1) For internal use only. If you insist on grading your child, and your child is working in the books that have The Bridge (those books before Life of Fred: Beginning Algebra Expanded Edition), then the requirement listed in the book is that the child must get at least 90% correct at any Bridge in order to proceed any further in the book. By almost anyone's standards, your child is showing mastery of the material and should receive an A.
           In the books starting with Life of Fred: Beginning Algebra Expanded Edition, there are three Cities at the end of each chapter. If the student can do any one of the three Cities with only one error, then award an A for that chapter.
             If the student's best score on the six Cities is three errors, then a B.
             Four errors = C
             Five errors = F

2) For transcripts. I taught for years at the high school and at the college level.  Grading is, in the final analysis, so subjective.  Does there exist, for example, an "objective" measure of one's acting ability?  Or of one's compassion for the plight of humanity?
             Even when I taught the same math course at the college level during the day and during the evening, I used different standards of grading in the two classes.
             Uniform standards for grading simply do not exist. The 90-80-70-60 standard is, in my opinion, hogwash. It depends so much on how hard the questions are. When I was a student a thousand years ago, those teachers that proclaimed they were grading 90-80-70-60 often had to make "adjustments" after the test was given because too many students scored either too high or too low.

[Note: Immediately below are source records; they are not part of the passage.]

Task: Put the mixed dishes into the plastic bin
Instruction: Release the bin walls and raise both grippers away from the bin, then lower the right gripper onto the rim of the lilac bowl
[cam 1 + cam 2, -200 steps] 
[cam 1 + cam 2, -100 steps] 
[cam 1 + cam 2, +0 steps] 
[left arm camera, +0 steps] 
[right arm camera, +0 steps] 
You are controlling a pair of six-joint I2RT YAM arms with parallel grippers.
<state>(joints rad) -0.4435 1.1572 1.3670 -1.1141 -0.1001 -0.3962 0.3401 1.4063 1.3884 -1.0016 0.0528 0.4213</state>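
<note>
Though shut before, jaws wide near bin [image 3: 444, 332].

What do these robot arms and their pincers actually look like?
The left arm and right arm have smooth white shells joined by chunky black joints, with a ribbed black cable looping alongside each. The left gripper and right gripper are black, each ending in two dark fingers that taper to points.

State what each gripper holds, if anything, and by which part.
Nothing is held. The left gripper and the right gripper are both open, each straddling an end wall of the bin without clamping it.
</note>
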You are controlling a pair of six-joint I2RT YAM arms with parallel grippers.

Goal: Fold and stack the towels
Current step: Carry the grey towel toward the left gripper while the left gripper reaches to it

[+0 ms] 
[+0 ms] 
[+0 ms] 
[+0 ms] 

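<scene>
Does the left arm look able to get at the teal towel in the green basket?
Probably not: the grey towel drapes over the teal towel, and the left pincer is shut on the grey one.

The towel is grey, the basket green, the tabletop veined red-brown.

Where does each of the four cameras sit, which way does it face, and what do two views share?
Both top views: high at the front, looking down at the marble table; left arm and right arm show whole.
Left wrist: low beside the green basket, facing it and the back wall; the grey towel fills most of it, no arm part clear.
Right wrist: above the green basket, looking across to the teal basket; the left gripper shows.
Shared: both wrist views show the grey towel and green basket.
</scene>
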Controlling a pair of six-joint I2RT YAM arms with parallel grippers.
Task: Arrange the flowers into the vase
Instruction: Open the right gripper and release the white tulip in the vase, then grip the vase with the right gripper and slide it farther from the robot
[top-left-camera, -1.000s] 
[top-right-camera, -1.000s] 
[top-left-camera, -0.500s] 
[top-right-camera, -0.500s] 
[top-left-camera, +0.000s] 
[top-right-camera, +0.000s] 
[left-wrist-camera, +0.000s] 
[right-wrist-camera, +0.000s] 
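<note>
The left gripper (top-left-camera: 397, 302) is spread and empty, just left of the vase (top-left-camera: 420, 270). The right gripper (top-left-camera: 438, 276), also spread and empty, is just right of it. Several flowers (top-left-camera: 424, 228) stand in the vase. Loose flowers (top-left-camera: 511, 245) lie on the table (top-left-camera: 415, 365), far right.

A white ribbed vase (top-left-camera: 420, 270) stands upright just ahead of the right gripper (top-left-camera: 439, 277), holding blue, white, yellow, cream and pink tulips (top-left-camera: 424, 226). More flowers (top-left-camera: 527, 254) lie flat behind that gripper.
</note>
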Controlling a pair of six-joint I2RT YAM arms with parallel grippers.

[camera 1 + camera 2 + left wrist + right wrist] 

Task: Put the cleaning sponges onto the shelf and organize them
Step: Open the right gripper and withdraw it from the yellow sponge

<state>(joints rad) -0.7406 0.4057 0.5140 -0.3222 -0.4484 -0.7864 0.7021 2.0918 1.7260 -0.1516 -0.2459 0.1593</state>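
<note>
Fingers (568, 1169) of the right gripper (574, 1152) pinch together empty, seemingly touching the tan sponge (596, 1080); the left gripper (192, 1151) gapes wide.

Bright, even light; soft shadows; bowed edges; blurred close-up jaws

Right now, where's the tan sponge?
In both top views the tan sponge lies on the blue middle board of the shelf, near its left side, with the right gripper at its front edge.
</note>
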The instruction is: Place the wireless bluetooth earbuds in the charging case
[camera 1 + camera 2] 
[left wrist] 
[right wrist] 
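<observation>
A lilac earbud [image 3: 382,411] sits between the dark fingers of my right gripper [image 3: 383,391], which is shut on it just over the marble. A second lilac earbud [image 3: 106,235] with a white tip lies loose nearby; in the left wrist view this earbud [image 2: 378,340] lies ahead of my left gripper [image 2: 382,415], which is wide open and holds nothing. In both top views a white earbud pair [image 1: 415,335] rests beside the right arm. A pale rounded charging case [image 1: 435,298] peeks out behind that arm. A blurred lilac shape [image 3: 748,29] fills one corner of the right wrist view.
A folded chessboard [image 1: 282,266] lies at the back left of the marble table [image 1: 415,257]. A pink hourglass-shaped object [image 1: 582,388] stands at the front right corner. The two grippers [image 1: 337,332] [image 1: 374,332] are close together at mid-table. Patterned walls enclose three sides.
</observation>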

             I've been told that the average grade today at Stanford University is A-. There has been an extreme inflation in grades over the last 50 years at many schools. The average grade used to be C. 
             If you are called upon to have to report to external authorities (e.g., on a transcript), the only reasonable grade you should report is A. Honest. I'm not kidding. Grading is not objective. To give a grade of B, is to almost certainly exclude your child from a chance of attending some universities. Why do you think that SAT exams are given? That's the only real way to level the playing field.